Что-то мучительно фальшивое, наглое, позорное! Так и у вас. «Русские щи; русская каша — мать наша». А вы видели эти щи когда-нибудь? Пробовали? Сегодня с таком, а завтра с нетом? Вы ели ихний хлеб? Вы видали ихних ребят с распученными животами и с ногами колесом? А у вас повар шестьдесят рублей в месяц получает, и лакей во фраке, и паровая стерлядка. Так и во всем вы. Русское терпение! Русская железная стойкость! Да ведь какими ужасами рабства, каким кровавым путем куплено это терпение! Смешно даже! Русское несокрушимое здоровье, — ах, раззудись плечо! — русская богатырская сила! — у этого-то изможденного работой и голодом, опившегося, надорванного человека?.. И в довершение всего этого неистовый вопль: долой сюртуки и фраки! Вернемся к доброй, славной, просторной и живописной русской одежде! И вот вы, на смех своей прислуге, наряжаетесь, точно на святки, в поддевку, по семи рублей за аршин, на муаровой подкладке. Эх, весь ваш национализм на муаровой подкладке. Господи, а когда вы заведете речь о русской песне — вот чепуха какая! Тут у вас и море слышится, и степь видится, и лес шумит, и какая-то беспредельная удаль… И все ведь это неправда: ничего вы здесь не слышите и не чувствуете, кроме болезненного стона или пьяной икотки. И никакой широкой степи вы не видите, потому что ее и нет вовсе, а есть только потное, искаженное мукой лицо, вздувшиеся жилы, кровавые глаза, раскрытый, окровавленный рот…

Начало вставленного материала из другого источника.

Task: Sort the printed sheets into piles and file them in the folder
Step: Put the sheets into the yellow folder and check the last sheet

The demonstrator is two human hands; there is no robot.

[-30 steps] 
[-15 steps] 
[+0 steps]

— Вам, духовенству, виднее с колокольни, — презрительно фыркнул Завалишин, но студент только отмахнулся рукой и продолжал:
— Ну-с, а теперь, изволите ли видеть, вошло в моду русское зодчество! Резные петухи, какие-то деревянные поставцы, ковши, ендовы, подсолнечники, кресла и скамьи, на которых невозможно сидеть, какие-то дурацкие колпаки… Господи, да неужели же вы не чувствуете, как все это еще больше подчеркивает страшную скудость народной жизни, узость и бедность фантазии? Серое, сумеречное творчество, папуасская архитектура… Игра, именно игра. Игра гнусная, если все это делается нарочно, чтобы водить дураков и ротозеев за нос, и жалкая, если это только модное баловство. Какой-то нелепый маскарад! Все равно если бы доктора, приставленные к больнице, вдруг надели бы больничные халаты и стали бы в них откалывать канкан. Вот он что такое, ваш русский стиль на муаровой подкладке!.. Что-то перехватило горло Воскресенскому, и он замолчал. Только теперь, спохватившись, он сообразил, что во время своей бессвязной речи он, незаметно для самого себя, встал во весь рост и колотил кулаками по столу.
— Может быть, вы еще что-нибудь прибавите, молодой человек? — с усиленной вежливостью, преувеличенно мягко спросил весь побледневший Завалишин. Губы у него кривились и дергались, а концы пышной бороды тряслись.